他現在是在十五叔允禑的靈堂外。
允祥頷首,兆佳氏的表情帶著哀傷,受了弘書半禮后,將身旁的小男孩拉出來道“春佑,來,見過你太子六叔。”
弘書看向這個他未見過面的大哥的嗣子。
春佑不復才被過繼時的瘦弱和畏縮,白胖了不少,也大膽了不少,不過還是很依賴兆佳氏,當然也很聽話,此時便似模似樣地抱拳向這位他只見過幾面的叔叔行禮。
弘書摸摸小侄子的頭,道“孤記得你不小了,也該到讀書的年紀了,想不想去上書房讀書”
春佑不知所措地看向兆佳氏。
兆佳氏鼓勵地看著他“你太子六叔問你呢,想不想”
春佑想起叔太太最近和他說過的話,抿了抿唇,道“想。
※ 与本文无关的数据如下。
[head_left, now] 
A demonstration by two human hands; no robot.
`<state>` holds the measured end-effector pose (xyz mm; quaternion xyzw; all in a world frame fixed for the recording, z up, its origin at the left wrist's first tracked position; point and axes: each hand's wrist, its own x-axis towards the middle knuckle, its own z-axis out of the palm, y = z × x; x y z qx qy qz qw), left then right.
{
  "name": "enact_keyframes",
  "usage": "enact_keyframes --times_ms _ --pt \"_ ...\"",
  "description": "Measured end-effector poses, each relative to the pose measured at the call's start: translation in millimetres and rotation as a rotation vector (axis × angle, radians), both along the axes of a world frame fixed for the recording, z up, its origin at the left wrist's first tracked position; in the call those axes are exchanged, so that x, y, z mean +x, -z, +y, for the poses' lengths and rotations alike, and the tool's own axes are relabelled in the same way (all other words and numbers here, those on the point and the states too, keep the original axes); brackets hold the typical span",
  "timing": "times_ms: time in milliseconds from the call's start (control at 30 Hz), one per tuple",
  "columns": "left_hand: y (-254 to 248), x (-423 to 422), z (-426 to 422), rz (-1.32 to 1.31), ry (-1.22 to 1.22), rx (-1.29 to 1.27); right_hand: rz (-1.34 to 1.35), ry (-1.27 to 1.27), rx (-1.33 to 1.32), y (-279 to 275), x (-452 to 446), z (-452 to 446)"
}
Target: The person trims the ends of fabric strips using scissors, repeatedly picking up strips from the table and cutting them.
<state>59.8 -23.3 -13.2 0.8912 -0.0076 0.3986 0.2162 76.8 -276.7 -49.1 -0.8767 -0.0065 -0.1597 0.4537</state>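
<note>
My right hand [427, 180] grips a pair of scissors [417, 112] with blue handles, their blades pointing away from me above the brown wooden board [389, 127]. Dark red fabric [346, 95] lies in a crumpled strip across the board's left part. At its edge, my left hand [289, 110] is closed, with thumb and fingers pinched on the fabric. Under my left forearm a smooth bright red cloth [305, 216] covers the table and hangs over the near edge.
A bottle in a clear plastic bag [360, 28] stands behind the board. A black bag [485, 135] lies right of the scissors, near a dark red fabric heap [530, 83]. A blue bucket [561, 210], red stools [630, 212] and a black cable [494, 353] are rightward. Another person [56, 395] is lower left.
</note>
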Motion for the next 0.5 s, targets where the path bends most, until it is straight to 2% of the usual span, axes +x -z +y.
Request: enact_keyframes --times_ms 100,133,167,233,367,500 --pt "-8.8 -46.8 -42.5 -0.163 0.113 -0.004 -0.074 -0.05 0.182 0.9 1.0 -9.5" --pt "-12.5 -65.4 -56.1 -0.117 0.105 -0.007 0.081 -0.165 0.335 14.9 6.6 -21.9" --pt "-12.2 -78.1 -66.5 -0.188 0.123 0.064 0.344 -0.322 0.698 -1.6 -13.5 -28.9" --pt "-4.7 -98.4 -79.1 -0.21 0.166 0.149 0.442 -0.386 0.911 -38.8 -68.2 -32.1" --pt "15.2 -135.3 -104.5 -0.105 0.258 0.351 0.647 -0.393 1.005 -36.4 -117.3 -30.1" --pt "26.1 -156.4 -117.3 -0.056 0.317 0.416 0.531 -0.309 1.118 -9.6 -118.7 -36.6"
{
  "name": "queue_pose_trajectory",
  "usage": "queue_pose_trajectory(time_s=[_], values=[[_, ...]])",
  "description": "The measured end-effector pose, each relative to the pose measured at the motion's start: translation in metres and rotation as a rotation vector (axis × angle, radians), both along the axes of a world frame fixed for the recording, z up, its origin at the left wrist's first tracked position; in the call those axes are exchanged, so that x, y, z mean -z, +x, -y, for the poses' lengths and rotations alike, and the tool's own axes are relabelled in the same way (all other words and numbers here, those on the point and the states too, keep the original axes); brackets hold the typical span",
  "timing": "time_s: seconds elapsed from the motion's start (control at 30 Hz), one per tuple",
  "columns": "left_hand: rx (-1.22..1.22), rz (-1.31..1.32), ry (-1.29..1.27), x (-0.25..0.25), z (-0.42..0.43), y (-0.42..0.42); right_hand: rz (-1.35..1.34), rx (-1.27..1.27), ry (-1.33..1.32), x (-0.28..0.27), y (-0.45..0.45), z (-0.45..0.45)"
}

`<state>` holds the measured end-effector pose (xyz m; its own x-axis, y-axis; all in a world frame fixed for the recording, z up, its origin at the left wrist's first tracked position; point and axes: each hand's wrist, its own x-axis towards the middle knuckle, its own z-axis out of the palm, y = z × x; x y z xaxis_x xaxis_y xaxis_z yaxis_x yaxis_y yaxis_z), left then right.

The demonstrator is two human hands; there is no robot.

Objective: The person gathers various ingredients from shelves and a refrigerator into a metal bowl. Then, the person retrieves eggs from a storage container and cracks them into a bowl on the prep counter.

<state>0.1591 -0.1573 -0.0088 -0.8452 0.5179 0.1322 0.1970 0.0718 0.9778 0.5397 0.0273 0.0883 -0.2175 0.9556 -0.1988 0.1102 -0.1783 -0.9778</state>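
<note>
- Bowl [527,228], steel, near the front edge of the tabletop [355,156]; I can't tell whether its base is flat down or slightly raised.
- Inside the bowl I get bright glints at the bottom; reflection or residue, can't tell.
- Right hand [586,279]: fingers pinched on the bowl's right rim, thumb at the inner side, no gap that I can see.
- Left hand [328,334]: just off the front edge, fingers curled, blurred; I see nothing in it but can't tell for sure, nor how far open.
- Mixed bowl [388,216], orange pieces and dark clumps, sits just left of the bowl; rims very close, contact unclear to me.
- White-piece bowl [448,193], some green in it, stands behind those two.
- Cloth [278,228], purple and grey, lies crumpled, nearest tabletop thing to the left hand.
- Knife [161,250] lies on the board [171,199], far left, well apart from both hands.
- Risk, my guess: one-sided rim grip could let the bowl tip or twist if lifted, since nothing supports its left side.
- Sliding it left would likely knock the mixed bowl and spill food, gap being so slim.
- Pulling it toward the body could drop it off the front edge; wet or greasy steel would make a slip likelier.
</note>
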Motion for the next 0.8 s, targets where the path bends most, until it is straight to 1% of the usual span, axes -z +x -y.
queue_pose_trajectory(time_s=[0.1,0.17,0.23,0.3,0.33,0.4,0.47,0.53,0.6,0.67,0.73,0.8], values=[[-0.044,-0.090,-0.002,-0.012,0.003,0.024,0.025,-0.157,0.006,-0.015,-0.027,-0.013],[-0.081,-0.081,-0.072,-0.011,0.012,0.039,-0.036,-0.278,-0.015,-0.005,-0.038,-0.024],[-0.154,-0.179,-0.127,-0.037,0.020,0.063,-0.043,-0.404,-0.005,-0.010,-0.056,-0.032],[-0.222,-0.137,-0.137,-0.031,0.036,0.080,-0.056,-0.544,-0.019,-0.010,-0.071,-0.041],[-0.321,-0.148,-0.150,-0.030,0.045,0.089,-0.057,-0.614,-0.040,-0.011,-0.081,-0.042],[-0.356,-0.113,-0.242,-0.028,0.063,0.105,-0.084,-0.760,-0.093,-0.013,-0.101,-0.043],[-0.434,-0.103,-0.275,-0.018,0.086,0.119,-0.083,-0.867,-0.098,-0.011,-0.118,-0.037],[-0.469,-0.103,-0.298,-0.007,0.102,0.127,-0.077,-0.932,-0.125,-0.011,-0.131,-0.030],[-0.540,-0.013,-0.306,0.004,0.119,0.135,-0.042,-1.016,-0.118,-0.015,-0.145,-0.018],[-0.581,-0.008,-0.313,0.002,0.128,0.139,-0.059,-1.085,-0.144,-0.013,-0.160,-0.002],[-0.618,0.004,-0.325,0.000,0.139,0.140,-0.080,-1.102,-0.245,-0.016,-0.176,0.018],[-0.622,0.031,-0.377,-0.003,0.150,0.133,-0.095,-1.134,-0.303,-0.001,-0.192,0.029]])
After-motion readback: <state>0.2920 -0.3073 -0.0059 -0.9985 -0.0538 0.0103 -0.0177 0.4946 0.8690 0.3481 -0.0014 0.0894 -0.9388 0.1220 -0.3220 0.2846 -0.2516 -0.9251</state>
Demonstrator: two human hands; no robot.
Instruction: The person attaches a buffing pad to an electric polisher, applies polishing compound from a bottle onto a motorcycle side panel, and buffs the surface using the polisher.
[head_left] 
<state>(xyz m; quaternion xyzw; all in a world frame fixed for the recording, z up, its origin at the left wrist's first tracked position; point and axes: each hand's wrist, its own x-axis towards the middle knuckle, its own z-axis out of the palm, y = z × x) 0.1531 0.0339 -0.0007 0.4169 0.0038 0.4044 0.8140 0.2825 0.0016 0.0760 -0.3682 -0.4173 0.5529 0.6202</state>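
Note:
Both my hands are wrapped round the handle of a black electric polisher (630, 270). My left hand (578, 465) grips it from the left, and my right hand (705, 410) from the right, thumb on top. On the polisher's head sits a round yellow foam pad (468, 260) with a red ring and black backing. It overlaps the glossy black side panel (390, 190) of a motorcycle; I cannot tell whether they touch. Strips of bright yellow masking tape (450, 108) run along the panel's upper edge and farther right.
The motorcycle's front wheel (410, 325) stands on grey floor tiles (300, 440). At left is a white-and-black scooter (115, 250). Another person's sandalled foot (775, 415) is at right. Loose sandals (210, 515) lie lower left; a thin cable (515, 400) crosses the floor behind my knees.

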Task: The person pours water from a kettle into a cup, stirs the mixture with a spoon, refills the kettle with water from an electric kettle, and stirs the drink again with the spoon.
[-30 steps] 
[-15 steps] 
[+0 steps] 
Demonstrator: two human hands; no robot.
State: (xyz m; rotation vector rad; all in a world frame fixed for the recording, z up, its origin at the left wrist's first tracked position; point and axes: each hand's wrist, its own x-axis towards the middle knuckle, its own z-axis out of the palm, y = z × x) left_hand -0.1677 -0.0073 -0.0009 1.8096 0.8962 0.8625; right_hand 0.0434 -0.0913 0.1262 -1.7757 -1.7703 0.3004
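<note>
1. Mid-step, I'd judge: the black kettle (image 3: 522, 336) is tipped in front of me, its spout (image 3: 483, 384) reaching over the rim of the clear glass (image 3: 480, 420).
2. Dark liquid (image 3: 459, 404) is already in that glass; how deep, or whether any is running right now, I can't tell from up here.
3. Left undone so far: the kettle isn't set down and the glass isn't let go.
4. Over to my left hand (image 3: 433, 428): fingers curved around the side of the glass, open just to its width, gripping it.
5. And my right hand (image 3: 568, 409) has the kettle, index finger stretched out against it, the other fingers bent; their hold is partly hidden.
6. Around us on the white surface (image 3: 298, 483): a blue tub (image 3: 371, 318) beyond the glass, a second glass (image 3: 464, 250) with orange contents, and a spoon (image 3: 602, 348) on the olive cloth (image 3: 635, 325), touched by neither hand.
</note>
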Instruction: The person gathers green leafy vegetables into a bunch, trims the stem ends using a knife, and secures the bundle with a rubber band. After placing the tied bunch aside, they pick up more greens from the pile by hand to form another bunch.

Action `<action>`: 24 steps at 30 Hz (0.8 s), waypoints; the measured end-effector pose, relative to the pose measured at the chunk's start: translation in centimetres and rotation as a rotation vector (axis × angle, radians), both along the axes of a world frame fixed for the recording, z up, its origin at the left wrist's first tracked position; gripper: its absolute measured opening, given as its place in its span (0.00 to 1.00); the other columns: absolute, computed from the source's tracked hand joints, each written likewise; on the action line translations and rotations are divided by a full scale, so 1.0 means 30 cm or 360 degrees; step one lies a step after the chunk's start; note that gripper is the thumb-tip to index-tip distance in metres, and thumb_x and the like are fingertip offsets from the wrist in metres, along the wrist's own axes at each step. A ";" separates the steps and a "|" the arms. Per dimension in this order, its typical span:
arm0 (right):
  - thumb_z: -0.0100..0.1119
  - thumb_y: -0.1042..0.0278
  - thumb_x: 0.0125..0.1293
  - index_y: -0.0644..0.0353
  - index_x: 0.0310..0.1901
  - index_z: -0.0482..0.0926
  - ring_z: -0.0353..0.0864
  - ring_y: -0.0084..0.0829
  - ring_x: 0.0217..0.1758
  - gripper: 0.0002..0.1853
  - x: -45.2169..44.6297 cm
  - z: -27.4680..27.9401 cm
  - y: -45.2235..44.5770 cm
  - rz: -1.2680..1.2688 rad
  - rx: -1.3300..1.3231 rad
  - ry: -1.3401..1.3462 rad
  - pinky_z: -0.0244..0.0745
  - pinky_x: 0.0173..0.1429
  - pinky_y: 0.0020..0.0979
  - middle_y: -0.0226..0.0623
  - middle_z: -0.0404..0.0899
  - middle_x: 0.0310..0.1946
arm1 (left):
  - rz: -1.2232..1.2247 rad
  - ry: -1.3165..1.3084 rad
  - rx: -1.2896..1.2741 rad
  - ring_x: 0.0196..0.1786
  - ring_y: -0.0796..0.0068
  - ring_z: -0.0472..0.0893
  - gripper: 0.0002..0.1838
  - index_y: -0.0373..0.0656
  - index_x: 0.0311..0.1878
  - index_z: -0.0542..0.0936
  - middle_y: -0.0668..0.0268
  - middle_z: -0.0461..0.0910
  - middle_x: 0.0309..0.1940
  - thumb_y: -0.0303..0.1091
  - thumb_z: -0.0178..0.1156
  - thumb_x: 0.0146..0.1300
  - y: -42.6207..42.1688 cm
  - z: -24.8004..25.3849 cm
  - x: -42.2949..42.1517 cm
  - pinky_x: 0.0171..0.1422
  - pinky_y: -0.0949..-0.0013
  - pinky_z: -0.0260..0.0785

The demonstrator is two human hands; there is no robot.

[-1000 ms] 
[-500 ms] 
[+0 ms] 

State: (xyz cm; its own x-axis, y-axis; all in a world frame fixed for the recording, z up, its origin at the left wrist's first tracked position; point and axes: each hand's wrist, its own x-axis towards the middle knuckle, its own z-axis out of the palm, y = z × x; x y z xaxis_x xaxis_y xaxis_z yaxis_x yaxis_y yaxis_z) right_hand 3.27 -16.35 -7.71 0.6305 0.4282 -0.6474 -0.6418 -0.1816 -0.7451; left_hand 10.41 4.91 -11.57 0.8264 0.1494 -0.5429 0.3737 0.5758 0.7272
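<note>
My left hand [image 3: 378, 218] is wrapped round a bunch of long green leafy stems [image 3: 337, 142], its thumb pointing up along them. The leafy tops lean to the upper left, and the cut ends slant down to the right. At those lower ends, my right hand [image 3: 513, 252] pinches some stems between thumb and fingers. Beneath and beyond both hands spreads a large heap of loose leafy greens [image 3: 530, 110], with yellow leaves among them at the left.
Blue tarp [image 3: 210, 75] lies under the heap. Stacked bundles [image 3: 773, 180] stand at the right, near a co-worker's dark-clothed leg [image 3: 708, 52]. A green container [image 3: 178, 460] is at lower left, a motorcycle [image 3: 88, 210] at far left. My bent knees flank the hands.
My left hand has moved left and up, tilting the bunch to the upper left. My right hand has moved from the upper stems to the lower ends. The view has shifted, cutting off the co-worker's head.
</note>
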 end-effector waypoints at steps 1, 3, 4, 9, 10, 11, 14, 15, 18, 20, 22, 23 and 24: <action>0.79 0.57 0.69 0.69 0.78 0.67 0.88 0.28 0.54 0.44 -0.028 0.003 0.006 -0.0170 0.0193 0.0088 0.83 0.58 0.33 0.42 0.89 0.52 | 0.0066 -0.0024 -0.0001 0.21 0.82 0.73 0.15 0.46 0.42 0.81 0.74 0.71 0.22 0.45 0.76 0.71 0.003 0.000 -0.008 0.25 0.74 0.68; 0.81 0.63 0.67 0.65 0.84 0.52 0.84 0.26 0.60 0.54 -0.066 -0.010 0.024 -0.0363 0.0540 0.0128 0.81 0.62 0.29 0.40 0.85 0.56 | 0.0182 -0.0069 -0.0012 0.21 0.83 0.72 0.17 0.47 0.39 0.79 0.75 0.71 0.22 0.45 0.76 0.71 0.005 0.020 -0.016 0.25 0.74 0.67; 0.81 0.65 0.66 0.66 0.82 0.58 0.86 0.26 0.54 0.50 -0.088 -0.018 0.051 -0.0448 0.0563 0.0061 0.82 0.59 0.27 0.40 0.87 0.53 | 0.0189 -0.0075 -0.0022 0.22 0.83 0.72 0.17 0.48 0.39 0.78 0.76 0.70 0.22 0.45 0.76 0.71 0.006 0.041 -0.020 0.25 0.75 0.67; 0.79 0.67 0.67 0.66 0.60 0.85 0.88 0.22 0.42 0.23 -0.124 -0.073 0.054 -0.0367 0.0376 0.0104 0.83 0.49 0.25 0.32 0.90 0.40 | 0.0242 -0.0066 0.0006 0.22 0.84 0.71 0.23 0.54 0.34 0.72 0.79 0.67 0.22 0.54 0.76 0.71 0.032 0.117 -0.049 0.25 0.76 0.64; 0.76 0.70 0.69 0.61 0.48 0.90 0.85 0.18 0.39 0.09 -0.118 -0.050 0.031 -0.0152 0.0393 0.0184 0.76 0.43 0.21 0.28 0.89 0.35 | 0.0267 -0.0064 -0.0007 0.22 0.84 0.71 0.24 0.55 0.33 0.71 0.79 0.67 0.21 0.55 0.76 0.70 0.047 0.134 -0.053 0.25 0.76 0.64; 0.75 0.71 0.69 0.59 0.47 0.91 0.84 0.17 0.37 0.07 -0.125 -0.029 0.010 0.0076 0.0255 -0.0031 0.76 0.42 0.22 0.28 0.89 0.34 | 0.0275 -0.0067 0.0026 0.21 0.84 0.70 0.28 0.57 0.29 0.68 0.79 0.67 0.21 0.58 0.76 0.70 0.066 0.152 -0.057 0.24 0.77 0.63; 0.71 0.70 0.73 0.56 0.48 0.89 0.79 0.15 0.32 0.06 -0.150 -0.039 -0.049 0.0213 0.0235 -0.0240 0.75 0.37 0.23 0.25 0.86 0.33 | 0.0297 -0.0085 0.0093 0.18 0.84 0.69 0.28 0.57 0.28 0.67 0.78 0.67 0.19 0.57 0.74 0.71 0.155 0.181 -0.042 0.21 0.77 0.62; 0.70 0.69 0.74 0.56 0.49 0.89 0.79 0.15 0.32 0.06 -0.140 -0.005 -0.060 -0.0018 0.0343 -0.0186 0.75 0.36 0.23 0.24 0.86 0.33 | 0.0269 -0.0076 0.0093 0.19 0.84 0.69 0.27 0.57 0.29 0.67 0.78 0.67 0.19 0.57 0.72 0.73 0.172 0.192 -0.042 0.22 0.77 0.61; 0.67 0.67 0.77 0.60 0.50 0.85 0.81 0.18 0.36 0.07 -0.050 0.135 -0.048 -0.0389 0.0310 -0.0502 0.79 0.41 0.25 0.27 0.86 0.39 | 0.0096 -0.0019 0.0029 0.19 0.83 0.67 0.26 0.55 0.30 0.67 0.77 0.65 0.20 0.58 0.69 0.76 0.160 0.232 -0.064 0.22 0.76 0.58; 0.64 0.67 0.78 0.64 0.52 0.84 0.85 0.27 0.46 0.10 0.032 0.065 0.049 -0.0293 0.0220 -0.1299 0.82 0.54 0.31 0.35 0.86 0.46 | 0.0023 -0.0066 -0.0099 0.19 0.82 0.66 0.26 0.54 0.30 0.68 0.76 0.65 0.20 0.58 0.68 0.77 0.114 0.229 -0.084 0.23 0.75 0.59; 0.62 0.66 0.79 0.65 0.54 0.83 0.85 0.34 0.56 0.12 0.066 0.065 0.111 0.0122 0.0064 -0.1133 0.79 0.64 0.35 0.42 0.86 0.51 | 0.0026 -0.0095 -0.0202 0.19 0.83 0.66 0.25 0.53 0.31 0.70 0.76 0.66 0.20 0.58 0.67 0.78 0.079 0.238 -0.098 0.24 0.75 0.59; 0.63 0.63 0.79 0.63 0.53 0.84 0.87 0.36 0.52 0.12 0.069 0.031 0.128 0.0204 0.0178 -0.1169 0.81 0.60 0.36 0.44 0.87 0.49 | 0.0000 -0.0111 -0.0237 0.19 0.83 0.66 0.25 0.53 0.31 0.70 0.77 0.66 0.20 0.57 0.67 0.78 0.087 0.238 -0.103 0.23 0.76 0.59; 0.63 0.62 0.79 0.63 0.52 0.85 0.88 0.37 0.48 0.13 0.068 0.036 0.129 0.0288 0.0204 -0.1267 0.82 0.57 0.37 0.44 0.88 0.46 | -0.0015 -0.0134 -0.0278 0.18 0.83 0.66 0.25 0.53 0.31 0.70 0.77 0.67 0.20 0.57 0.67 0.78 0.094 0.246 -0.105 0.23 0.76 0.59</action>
”
弘書拍拍他“好,孤回去和你皇瑪法說,過幾天就入宮讀書吧。別擔心,上書房都是你的叔叔和兄弟,你七叔也在,有什么事可以找他,也可以來毓慶宮找孤。”
春佑低聲道“多謝太子六叔關懷。”
兆佳氏帶著春佑去女眷處慰問,弘書和十三叔尋了個清凈處說話。
嘆息了幾句允禑的英年早逝,弘書提起田文鏡“聽說田大人上折以病乞休”
折子是昨日才送到的,因為允禑突然逝世,弘書并沒有第一時間關注到。
河南水災瞞報之事,因為田文鏡認錯悔過的態度誠懇,加上他確實也全力救災了,胤禛便命他先戴罪立功,配合好前去賑災的尹繼善做好后續的賑災工作,消弭此次水災的影響。如今幾個月過去,河南水災的賑災已經做的差不多,被淹的農田也都開始準備春種,尹繼善和田文鏡也已經在回來的路上。
本來以為是非功過會等到田文鏡站在朝堂上再論,卻沒想到,他的乞休折子先一步到了。
允祥素來不喜田文鏡的作風,所以面色淡淡的點頭“是。”
“皇阿瑪是何態度”弘書直接問道。
允祥也不打馬虎眼“皇上的意思,是讓他先在京城養病,養好之后再說。”
這就是要保了。
弘書也不意外,阿瑪是個很念舊情的人,不是實在觸及他的底線了,他不會對有功勞的老臣下狠手。
“十三叔,繼善此次回來,孤想將他外放。”弘書直白的告知。